**Exercise description:**
Copy out each line of the material in which the word "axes" can be found.

**Provided data:**

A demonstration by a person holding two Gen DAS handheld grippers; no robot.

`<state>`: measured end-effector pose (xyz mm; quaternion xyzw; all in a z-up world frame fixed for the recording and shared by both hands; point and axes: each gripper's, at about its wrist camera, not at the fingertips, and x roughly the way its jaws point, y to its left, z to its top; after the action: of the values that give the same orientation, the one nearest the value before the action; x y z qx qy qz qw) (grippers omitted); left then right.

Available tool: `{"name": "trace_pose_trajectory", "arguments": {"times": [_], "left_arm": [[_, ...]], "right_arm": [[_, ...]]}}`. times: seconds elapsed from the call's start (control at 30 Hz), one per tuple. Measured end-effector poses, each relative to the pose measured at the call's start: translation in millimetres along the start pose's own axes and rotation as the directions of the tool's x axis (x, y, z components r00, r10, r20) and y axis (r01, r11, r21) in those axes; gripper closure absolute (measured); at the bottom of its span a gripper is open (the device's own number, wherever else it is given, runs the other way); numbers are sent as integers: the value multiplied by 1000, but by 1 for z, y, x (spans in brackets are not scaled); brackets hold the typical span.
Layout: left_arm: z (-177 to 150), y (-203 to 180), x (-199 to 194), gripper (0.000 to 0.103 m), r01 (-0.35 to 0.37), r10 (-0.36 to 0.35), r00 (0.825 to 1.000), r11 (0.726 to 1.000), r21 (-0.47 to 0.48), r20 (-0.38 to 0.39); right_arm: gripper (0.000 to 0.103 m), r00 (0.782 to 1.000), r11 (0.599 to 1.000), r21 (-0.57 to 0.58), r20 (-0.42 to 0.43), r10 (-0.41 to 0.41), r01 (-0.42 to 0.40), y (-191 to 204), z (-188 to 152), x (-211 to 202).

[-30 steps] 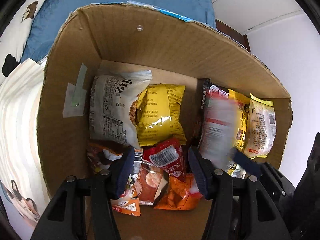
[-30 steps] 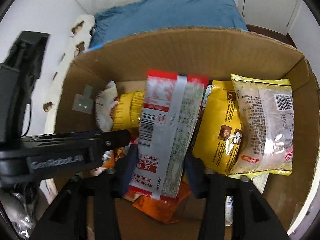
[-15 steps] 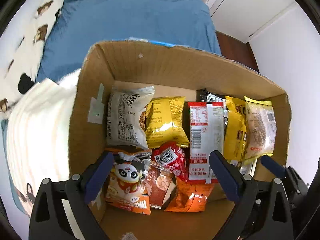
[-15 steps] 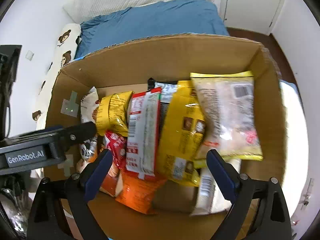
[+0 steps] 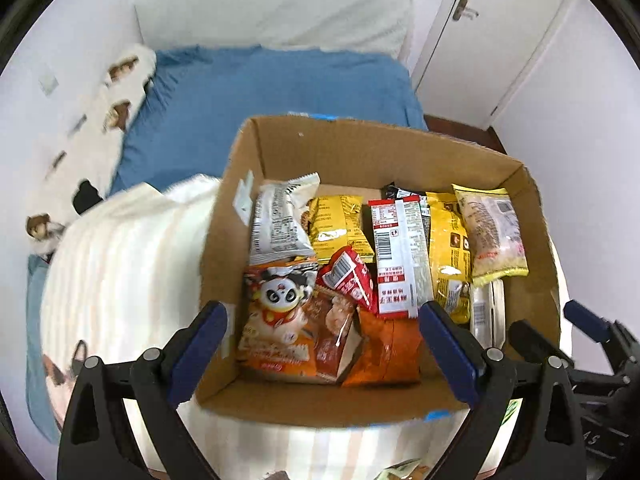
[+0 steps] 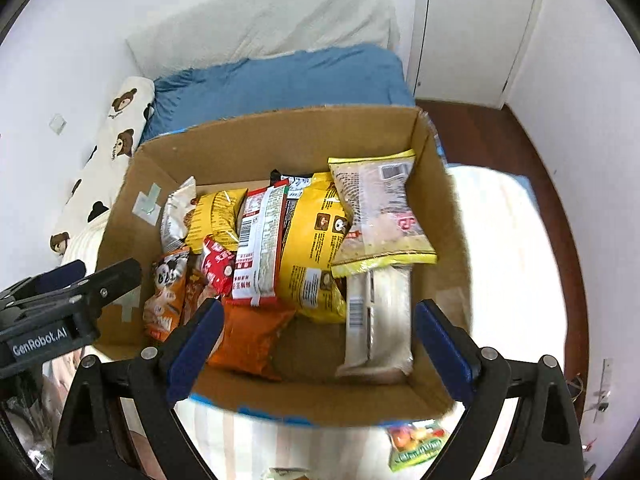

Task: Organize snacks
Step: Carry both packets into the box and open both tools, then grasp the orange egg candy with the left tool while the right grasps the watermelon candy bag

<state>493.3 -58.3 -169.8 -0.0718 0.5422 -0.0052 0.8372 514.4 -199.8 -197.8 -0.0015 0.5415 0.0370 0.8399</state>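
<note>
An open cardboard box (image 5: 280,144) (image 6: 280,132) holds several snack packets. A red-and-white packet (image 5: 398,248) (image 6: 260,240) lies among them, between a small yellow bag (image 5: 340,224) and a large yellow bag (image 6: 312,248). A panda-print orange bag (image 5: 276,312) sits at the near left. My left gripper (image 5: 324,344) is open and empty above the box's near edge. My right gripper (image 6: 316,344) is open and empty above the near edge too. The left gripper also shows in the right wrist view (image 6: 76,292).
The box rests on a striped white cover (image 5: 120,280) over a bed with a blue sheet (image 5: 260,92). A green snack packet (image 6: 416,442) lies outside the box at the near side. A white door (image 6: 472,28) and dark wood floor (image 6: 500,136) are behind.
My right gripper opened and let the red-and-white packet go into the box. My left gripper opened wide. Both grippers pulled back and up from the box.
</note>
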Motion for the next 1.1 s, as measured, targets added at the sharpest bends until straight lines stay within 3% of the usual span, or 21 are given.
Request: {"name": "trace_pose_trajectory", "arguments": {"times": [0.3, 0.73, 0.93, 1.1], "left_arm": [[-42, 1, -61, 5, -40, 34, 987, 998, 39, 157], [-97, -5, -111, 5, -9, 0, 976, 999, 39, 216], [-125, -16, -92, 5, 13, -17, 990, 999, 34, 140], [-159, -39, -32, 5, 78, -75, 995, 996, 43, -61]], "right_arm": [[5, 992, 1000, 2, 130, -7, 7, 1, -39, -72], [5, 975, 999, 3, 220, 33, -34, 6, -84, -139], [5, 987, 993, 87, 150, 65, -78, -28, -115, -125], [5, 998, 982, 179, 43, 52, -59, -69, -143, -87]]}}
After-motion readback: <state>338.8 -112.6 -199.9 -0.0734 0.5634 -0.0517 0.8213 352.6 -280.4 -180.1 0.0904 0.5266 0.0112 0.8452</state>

**Exercise response:**
`<state>`: measured end-effector pose (xyz mm; quaternion xyzw; all in a z-up world frame fixed for the recording and shared by both hands; point and axes: each gripper's, at about its wrist camera, not at the fingertips, and x roughly the way its jaws point, y to its left, z to its top; after the action: of the values that give the same orientation, the one nearest the value before the action; x y z qx qy qz qw) (grippers omitted); left then right.
Available tool: `{"name": "trace_pose_trajectory", "arguments": {"times": [_], "left_arm": [[_, ...]], "right_arm": [[_, ...]]}}`. times: seconds elapsed from the call's start (control at 30 Hz), one per tuple. Measured end-effector poses, each relative to the pose measured at the call's start: translation in millimetres along the start pose's own axes and rotation as the directions of the tool's x axis (x, y, z components r00, r10, r20) and y axis (r01, r11, r21) in those axes; gripper closure absolute (measured); at the bottom of its span a gripper is open (the device's own number, wherever else it is given, runs the other way); numbers are sent as integers: the value multiplied by 1000, but by 1 for z, y, x (spans in brackets are not scaled); brackets hold the typical span.

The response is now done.